Posted by: Laura B | 23 August 2004 at 01:41 AM
This is exactly how I feel. Sometimes I want to write about my son in my blog, because it is my blog after all and he's such a big part of my life. But I do try to keep it to a minimum, because my blog is about infertility and loss, not about motherhood.
I know a lot of primary infertiles won't read blogs about secondary infertility. But I appreciate the support of those that do read my blog, and I do my best to not step on any already bruised toes.
You can't avoid hurting people occasionally, mostly because the tiniest thing can set us off, but you can try not to.
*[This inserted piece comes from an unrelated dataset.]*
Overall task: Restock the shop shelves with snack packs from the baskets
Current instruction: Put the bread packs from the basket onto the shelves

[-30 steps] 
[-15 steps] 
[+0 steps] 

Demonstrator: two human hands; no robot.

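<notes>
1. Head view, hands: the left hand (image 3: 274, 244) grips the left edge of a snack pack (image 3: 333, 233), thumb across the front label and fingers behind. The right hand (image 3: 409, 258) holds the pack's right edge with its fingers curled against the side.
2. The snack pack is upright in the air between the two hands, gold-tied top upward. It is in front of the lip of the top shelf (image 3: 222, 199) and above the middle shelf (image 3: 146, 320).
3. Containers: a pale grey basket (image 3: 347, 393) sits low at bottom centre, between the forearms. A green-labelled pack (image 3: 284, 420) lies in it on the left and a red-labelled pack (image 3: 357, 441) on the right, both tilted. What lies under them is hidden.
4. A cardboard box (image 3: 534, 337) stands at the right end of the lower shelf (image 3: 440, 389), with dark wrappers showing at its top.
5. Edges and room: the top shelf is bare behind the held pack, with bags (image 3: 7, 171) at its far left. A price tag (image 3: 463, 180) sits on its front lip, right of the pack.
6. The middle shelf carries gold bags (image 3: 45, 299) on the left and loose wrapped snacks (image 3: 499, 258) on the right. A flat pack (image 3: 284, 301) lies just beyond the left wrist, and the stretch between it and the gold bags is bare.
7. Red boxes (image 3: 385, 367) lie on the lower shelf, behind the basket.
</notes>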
Posted by: patricia | 23 August 2004 at 06:23 AM
This is exactly how I feel. Sometimes I want to write about my son in my blog, because it is my blog after all and he's such a big part of my life. But I do try to keep it to a minimum, because my blog is about infertility and loss, not about motherhood.
I know a lot of primary infertiles won't read blogs about secondary infertility. But I appreciate the support of those that do read my blog, and I do my best to not step on any already bruised toes.
You can't avoid hurting people occasionally, mostly because the tiniest thing can set us off, but you can try not to.
Posted by: patricia | 23 August 2004 at 06:23 AM
If you want to bitch about all the yucky parts of pregnancy, feel free to email me. I would love to hear all about it. :)
Posted by: Bridgette | 23 August 2004 at 02:42 PM
excellent thought provoking post -
I have made some very, very good friends through IF, a couple of whom have gone on to get pg, they are extremely careful to not mention it in any way unless I ask - which is just weird and makes me feel bad, which is of course just what they are trying to avoid.
There's just no two ways about it, it hurts to hear about pregnancy when you can't - and most likely won't - ever achieve that dream.
Thanks again and best wishes.
Posted by: Dana | 24 August 2004 at 03:41 AM
Of course you have the right to moan. Just as I, an infertile woman, have the right not to read your blog.
I guess that for me, despite the history a woman who was infertile but who is now pregnant, having perhaps suffered losses before, that pregnancy moves her/you to a place that has nothing to do with infertility, if that makes any sense?
Not sure I can explain it better than that, so I'll leave it there.
Good luck, and may all your dreams come true.